_Work task_.
Restate word for word the opening line of the data below and every line after it until the line with "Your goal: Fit", that line too, but not the pictures.

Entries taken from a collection
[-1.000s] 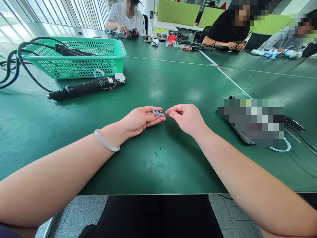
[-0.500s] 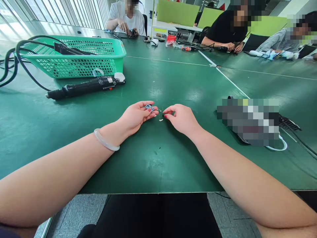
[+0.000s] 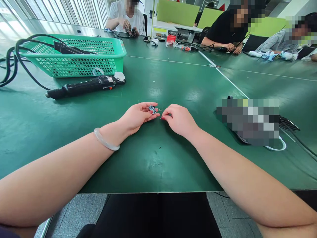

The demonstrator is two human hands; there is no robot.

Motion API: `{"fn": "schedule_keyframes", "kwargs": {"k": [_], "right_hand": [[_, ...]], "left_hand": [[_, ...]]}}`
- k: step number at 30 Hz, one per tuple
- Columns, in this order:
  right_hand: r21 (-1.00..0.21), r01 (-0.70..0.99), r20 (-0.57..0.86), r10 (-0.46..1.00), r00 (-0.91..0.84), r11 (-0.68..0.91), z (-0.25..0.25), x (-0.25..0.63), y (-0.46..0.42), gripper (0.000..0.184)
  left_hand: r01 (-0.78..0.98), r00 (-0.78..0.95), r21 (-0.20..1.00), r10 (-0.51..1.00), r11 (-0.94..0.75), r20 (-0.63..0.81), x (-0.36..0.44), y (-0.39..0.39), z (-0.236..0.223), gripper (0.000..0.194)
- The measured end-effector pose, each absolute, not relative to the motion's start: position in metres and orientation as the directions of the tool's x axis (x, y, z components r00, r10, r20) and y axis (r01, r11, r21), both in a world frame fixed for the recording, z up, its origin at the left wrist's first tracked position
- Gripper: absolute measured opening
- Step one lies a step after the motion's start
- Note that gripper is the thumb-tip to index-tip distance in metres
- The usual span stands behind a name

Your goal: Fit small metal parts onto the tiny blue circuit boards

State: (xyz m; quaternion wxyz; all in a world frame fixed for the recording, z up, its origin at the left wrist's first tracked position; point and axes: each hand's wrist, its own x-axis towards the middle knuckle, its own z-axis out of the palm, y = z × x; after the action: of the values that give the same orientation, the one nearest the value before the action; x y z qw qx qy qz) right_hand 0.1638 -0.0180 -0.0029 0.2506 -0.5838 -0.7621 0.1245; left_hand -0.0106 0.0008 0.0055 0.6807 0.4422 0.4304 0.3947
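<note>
A small blue circuit board [image 3: 152, 109] with a thin metal piece sticking out to its right is held in my left hand [image 3: 138, 115], the thumb pressed on it and the other fingers beneath. Close beside it, my right hand [image 3: 179, 119] has thumb and index finger pinched together just over the green table [image 3: 158, 172]. What lies in that pinch, a tiny light speck at the fingertips, is too small to name. The two hands are a short gap apart.
At the left stands a green mesh basket [image 3: 84, 66] with black cables. Before it lies a black electric screwdriver [image 3: 84, 87]. A blurred dark device [image 3: 247, 122] with a cable lies at the right. Across the table sit several people [image 3: 223, 29].
The board has shifted slightly right and turned in my left hand. My right thumb and index finger have closed where a small white bit lay, and that bit no longer shows on the table.
</note>
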Motion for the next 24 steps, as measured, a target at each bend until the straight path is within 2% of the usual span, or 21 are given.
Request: {"fn": "schedule_keyframes", "kwargs": {"k": [4, 8, 14, 18, 21, 24], "right_hand": [[-0.648, 0.681, 0.406, 0.911, -0.070, 0.341, 0.002, 0.161, -0.022, 0.013], [-0.743, 0.581, 0.405, 0.914, -0.004, 0.332, 0.004, 0.153, -0.026, 0.014], [-0.744, 0.572, 0.428, 0.904, 0.010, 0.345, 0.002, 0.146, -0.029, 0.013], [-0.731, 0.570, 0.465, 0.885, 0.013, 0.376, 0.003, 0.150, -0.029, 0.018], [-0.731, 0.592, 0.461, 0.885, 0.062, 0.340, 0.004, 0.159, -0.026, 0.020], [-0.723, 0.638, 0.395, 0.916, 0.066, 0.266, 0.000, 0.169, -0.020, 0.016]], "left_hand": [[-0.120, 0.403, 0.947, 0.886, 0.298, -0.228, -0.009, -0.002, 0.004, 0.024], [-0.078, 0.434, 0.961, 0.877, 0.265, -0.207, -0.006, -0.005, 0.005, 0.015], [-0.057, 0.453, 0.972, 0.874, 0.226, -0.177, -0.007, -0.005, 0.006, 0.014], [-0.075, 0.426, 0.963, 0.882, 0.259, -0.204, -0.007, -0.004, 0.007, 0.012], [-0.104, 0.388, 0.952, 0.893, 0.286, -0.226, -0.007, -0.003, 0.006, 0.014], [-0.146, 0.358, 0.949, 0.909, 0.280, -0.213, -0.008, 0.000, 0.004, 0.015]]}}
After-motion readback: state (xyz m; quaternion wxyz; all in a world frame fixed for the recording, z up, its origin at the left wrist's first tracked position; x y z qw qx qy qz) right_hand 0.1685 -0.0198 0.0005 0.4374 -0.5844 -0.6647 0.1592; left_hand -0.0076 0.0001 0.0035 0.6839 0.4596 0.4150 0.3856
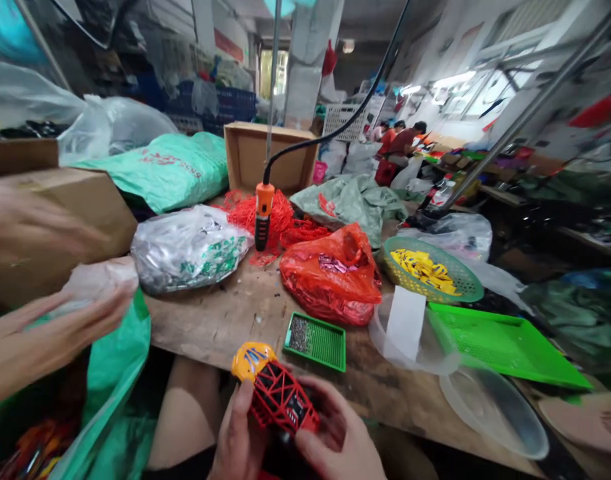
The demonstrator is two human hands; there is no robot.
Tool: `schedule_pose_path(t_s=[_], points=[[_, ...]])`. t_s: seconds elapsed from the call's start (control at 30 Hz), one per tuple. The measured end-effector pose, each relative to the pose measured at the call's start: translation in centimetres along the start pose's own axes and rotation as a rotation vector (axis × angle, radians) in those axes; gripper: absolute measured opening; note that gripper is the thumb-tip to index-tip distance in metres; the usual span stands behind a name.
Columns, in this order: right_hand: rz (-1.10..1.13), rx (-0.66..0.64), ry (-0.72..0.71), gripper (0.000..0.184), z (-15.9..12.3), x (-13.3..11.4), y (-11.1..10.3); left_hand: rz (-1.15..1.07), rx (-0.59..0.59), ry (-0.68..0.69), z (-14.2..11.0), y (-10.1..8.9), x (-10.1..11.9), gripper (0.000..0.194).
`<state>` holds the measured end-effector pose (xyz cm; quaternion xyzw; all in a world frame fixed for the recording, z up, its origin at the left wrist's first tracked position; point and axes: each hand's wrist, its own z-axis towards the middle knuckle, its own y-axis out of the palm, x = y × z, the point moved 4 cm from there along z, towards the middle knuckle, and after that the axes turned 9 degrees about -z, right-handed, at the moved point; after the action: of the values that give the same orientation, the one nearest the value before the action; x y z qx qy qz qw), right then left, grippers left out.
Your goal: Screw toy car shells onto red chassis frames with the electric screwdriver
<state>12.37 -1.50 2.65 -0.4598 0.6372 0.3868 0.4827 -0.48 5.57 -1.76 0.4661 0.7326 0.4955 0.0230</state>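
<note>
a hand could pass over the bare tabletop [230,310] between the silver bag [185,250] and the small green tray [328,347], but the red bag [330,283] and the hanging screwdriver [263,217] block the way farther back, and another person's hands [80,333] occupy the left side.

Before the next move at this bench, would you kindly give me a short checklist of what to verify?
1. Red-and-yellow plastic toy car held: ok, left hand and right hand both grip it.
2. One hand free: not ok.
3. Orange-and-black cylindrical power tool untouched: ok, upright.
4. Small grey metal pieces inside rectangular green plastic tray: ok.
5. Car's far side sound: cannot tell, hidden.
6. Co-worker's hands clear of car: ok.
</note>
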Motion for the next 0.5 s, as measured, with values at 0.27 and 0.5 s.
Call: schedule_pose_path(t_s=[0.27,0.5], points=[[0.249,-0.07,0.033,0.075,0.9,-0.7,-0.7,-0.098,-0.009,0.166,-1.9,2.0,1.2,0.045],[0.274,-0.145,0.09,0.067,1.2,-3.0,-1.0,-0.107,-0.028,0.2,-2.4,2.5,2.3,0.054]])
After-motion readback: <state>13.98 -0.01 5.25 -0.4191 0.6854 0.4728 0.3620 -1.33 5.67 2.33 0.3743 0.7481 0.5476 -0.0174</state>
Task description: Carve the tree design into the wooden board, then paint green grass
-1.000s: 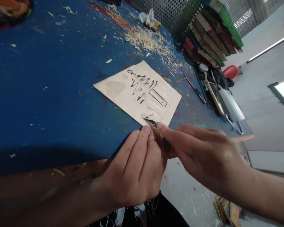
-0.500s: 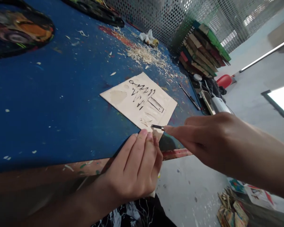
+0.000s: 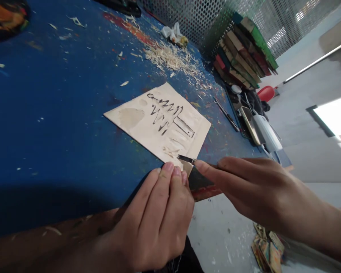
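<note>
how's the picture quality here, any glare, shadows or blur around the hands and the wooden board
Head view: the wooden board and the carving tool tip read fairly sharp; the left hand and right hand look large and slightly soft; a dark shadow lies on the blue table near its front edge; the window at right is blown out white; the scene is tilted and stretched toward the edges.

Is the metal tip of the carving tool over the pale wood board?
Yes, the carving tool in the right hand has its metal tip over the near corner of the pale wood board.
</note>
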`<action>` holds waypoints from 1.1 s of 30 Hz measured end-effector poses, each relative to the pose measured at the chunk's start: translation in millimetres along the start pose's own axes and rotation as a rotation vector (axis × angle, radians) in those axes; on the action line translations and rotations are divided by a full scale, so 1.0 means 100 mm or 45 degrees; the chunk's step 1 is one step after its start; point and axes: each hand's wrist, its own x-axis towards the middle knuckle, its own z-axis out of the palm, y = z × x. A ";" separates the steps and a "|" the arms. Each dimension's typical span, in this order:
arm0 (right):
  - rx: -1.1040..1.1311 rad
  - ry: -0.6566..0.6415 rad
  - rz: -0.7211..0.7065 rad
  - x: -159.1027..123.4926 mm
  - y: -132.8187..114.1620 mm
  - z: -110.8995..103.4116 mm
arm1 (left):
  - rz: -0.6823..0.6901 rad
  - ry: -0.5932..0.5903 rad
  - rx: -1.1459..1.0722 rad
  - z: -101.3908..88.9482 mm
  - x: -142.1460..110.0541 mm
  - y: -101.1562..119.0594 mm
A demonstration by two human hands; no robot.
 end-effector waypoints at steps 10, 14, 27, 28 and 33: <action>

_Completed exercise_.
[-1.000s] 
[-0.500s] 
[+0.000s] 

The demonstrator is two human hands; there is no robot.

Motion API: `{"fn": "schedule_keyframes", "kwargs": {"k": [_], "right_hand": [[_, ...]], "left_hand": [[_, ...]]}}`
- k: step number at 30 Hz, one per tuple
- Columns, in this order:
  right_hand: r21 (-1.00..0.21), r01 (-0.70..0.99), r20 (-0.57..0.86), r10 (-0.46..1.00), r00 (-0.91..0.84), r11 (-0.68..0.91), z (-0.25..0.25), x (-0.25..0.63), y (-0.46..0.42), gripper (0.000..0.184)
  left_hand: r01 (-0.78..0.98), r00 (-0.78..0.95), r21 (-0.20..1.00), r10 (-0.51..1.00), r11 (-0.94..0.75), r20 (-0.63..0.81), x (-0.36..0.44), y (-0.39..0.39), z (-0.236..0.223), gripper (0.000..0.194)
- The measured end-effector pose, each absolute, not relative to the motion's start: position in metres and orientation as the directions of the tool's x axis (x, y, z components r00, r10, r20) and y axis (r01, r11, r21), both in a world frame fixed for the recording, z up, its origin at the left wrist's first tracked position
- Gripper: absolute measured opening
- Step one lies a step after the motion's start
- Note that gripper is the thumb-tip to index-tip distance in metres
- The usual span stands behind a name

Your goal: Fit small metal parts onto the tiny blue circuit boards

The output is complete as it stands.